This article aims to build an AI fitness trainer that can help you perform squats seamlessly, irrespective of whether you are a beginner or a pro. To achieve this task, we can harness the power of a deep learning based human pose estimation algorithm. Several popular frameworks for estimating human pose include OpenPose, AlphaPose, Yolov7, MediaPipe, etc. However, owing to the crazy inference speed on CPU, we have opted to use Mediapipe’s Pose pipeline for estimating the human keypoints.
The application will also have provisions to perform squats in Beginner and Pro modes, along with appropriate feedback. Want to learn how Human Pose Estimation works? This great article on Human Pose Estimation using OpenCV will help you get started.
- Body Pose Estimation Using MediaPipe
- Intuition of Frontal and Side View for Posture Analysis
- Building an AI Fitness Trainer Using MediaPipe Pose to Analyze Squats
- State Diagram Explanation While Performing Squats
- Application Workflow for the AI Fitness Trainer
- Key Concepts While Designing The Application
- Test Cases in the AI Fitness Trainer Application
- Modes of Squats – Beginner vs. Pro
- Scope for Improvements
- Summary
Body Pose Estimation Using MediaPipe
MediaPipe Pose is an ML solution for high-fidelity body pose tracking, inferring 33 3D landmarks and background segmentation masks on the whole body from RGB video frames utilizing the BlazePose, which is a superset of COCO, BlazeFace, and BlazePalm topologies.
The pipeline for MediaPipe pose consists of a two-step detection-tracking pipeline similar to MediaPipe Hands and MediaPipe Face Mesh solutions. Using a detector, the pipeline first locates the person/pose region-of-interest (ROI) within the frame. The tracker subsequently predicts the pose landmarks and segmentation mask within the ROI using the ROI-cropped frame as input.
The introductory tutorial on MediaPipe will help you learn more about the major components associated with the framework.
Intuition of Frontal and Side View for Posture Analysis
While designing an application to analyze various fitness exercises, one might be curious to perform various calculations keeping in mind the view of the object (person) from the camera.

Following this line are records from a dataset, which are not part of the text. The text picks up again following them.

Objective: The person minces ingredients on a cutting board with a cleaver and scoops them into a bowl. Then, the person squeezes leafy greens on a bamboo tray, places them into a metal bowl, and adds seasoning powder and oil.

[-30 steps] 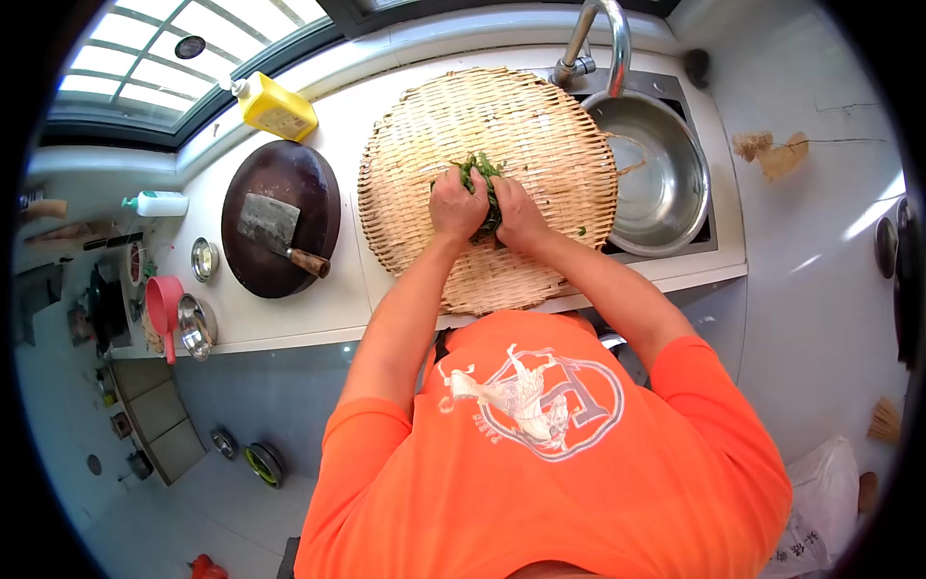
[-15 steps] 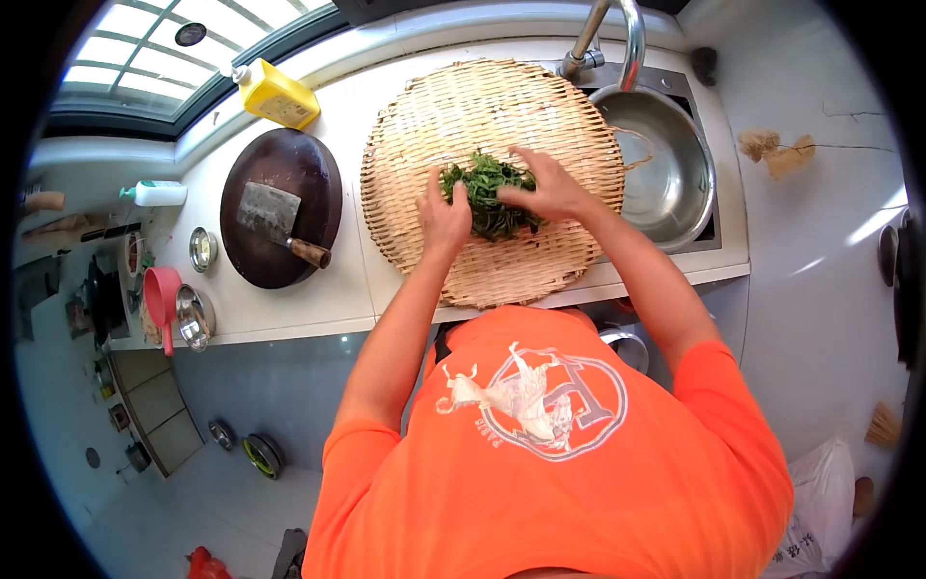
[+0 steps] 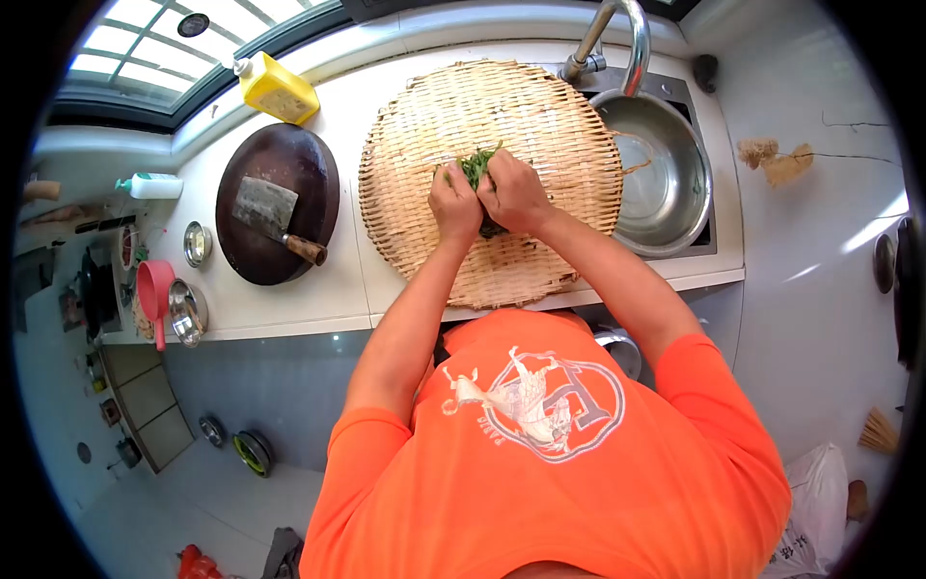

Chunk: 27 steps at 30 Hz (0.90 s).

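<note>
The tray (image 3: 415, 145) lies on the counter (image 3: 289, 311). On this tray are the greens (image 3: 477, 166), between the left hand (image 3: 454, 203) and the right hand (image 3: 516, 193). Left of the tray is the chopping board (image 3: 314, 206), with the cleaver (image 3: 264, 205) on it. Left and behind the tray is the bottle (image 3: 278, 89). Right of it is the basin (image 3: 667, 174).

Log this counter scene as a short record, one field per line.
Left hand: closed on leafy greens
Right hand: closed on the same leafy greens, close against the left hand
Surface beneath: round woven tray on the counter
Left of tray: cleaver lying on a dark round board
Right of tray: metal basin by the faucet
Near window: yellow bottle
</note>
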Motion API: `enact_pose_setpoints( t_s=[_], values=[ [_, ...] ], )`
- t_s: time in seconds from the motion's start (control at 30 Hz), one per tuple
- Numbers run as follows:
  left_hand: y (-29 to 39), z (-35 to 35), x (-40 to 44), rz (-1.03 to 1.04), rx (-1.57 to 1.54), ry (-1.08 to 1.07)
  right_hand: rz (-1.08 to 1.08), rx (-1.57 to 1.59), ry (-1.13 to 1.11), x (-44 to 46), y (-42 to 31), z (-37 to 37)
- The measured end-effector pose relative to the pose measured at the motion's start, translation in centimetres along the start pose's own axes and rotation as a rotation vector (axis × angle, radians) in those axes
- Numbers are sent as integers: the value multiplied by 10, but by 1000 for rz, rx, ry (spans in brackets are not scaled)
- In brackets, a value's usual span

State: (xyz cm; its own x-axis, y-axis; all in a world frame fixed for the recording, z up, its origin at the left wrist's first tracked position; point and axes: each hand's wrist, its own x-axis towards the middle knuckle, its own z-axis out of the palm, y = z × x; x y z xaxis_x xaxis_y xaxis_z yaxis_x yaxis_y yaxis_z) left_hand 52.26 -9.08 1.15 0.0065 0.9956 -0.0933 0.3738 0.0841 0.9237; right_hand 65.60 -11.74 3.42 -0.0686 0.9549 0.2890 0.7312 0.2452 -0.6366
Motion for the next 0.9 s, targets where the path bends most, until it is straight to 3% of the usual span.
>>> enact_pose_setpoints(
  t_s=[0.03,0.07,0.17,0.2,0.3,0.37,0.43,0.47,0.53,0.63,0.77,0.87,0.9],
  values=[
    [3,-4,-2,87,-21,-13,-46,-4,-38,-2,3,-6],
    [4,-12,-6,13,9,-85,-38,-54,-179,-7,7,-13],
    [-19,-30,0,202,355,-80,-193,-81,-146,-32,16,-39],
    [-15,-44,10,77,495,-245,-119,-85,-165,-37,22,-49],
    [29,-53,19,-115,661,-201,658,123,-179,-39,39,-48],
    [17,-39,31,-269,519,-290,885,251,-213,-39,53,-29],
    [21,-19,30,-515,256,-384,954,284,-160,-30,43,1],
    [22,-11,22,-531,208,-349,971,304,-115,-27,40,19],
    [4,2,20,-595,-9,-293,921,358,62,-17,34,54],
    [-25,11,11,-621,-277,-142,974,820,105,-15,-11,24],
    [-14,9,-14,-365,-326,22,527,533,247,-28,-11,15],
    [-13,2,-10,6,-268,-33,323,412,86,-23,4,4],
    [-14,-1,-10,-1,-180,-62,240,341,45,-23,7,0]
  ],
)
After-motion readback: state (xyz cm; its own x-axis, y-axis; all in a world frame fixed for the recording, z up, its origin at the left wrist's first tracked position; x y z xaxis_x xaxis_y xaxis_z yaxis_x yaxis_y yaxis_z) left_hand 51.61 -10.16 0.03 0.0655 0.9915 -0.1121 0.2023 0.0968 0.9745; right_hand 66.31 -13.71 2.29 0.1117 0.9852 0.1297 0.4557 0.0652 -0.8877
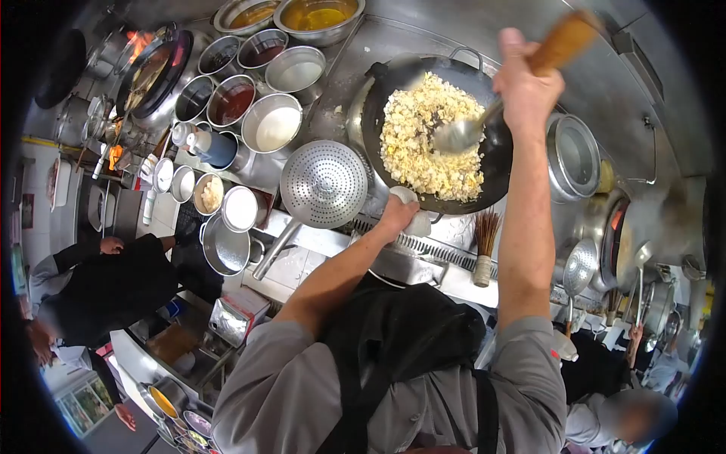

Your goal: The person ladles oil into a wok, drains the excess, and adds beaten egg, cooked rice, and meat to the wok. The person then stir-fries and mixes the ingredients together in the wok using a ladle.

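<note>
My right hand (pixel 529 89) is wrapped round the wooden handle of a ladle (pixel 460 137), its metal bowl down among the fried rice. Yellowish-white, with bits that look like egg, the fried rice (pixel 408 125) is spread across a black wok (pixel 497 163). At the wok's near rim, my left hand (pixel 396 218) is closed on a pale folded cloth (pixel 419 222); the cloth hides how the fingers meet the rim. Left of the wok lies a large perforated strainer (pixel 324 184), close to my left hand. A bamboo brush (pixel 484 253) rests to the right of that hand.
Several metal pots of sauces and seasonings, one with white liquid (pixel 272 123), crowd the left. Oil fills a bowl (pixel 314 13) at the back. A metal pot (pixel 576 159) stands right of the wok. Co-workers (pixel 113 291) are on both sides; a flame (pixel 138 44) burns far left.
</note>
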Demonstrator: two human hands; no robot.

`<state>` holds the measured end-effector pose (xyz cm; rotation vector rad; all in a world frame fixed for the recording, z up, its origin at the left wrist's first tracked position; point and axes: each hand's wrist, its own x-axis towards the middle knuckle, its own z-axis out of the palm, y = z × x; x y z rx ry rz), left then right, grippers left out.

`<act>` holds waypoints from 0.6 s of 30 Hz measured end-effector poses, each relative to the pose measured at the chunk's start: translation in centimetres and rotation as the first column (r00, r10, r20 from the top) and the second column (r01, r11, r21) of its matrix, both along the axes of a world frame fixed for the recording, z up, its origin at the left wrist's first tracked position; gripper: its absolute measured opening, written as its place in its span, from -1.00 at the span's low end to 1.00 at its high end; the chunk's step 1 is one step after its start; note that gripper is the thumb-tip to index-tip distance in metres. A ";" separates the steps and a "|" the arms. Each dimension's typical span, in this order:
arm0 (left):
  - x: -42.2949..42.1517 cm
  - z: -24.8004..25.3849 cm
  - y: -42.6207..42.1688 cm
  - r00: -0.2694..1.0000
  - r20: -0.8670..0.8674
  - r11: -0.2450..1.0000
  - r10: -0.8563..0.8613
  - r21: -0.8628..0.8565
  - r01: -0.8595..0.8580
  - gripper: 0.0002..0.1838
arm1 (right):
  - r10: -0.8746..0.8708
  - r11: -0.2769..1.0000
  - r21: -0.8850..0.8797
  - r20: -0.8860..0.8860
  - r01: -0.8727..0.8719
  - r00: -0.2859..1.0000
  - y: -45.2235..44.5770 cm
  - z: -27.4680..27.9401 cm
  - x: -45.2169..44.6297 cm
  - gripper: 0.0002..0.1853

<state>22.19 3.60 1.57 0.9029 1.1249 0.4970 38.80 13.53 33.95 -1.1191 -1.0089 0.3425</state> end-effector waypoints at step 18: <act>-1.9 15.9 -14.4 0.912 0.256 0.930 0.321 -0.266 -0.253 -0.67 | 0.164 0.985 -0.030 -0.141 -0.170 0.976 -24.2 -0.7 -0.8 -0.55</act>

Using the frontal view, we have access to both left and right sides and hence can leverage the use of slopes and angles of the various landmark points, such as the angle between the knee-hip and knee-knee lines, etc. Such information might help analyze exercises such as overhead presses, side planks, crunches, curls, etc.
We can use the side view to find better estimates of various inclinations concerning the verticals or horizontals. Such information can be beneficial for analyzing exercises such as deadlifts, pushups, squats, dips, etc.
Since we are analyzing squats and all significant computations concerning the appropriate inclinations with the verticals, we have opted for a side view.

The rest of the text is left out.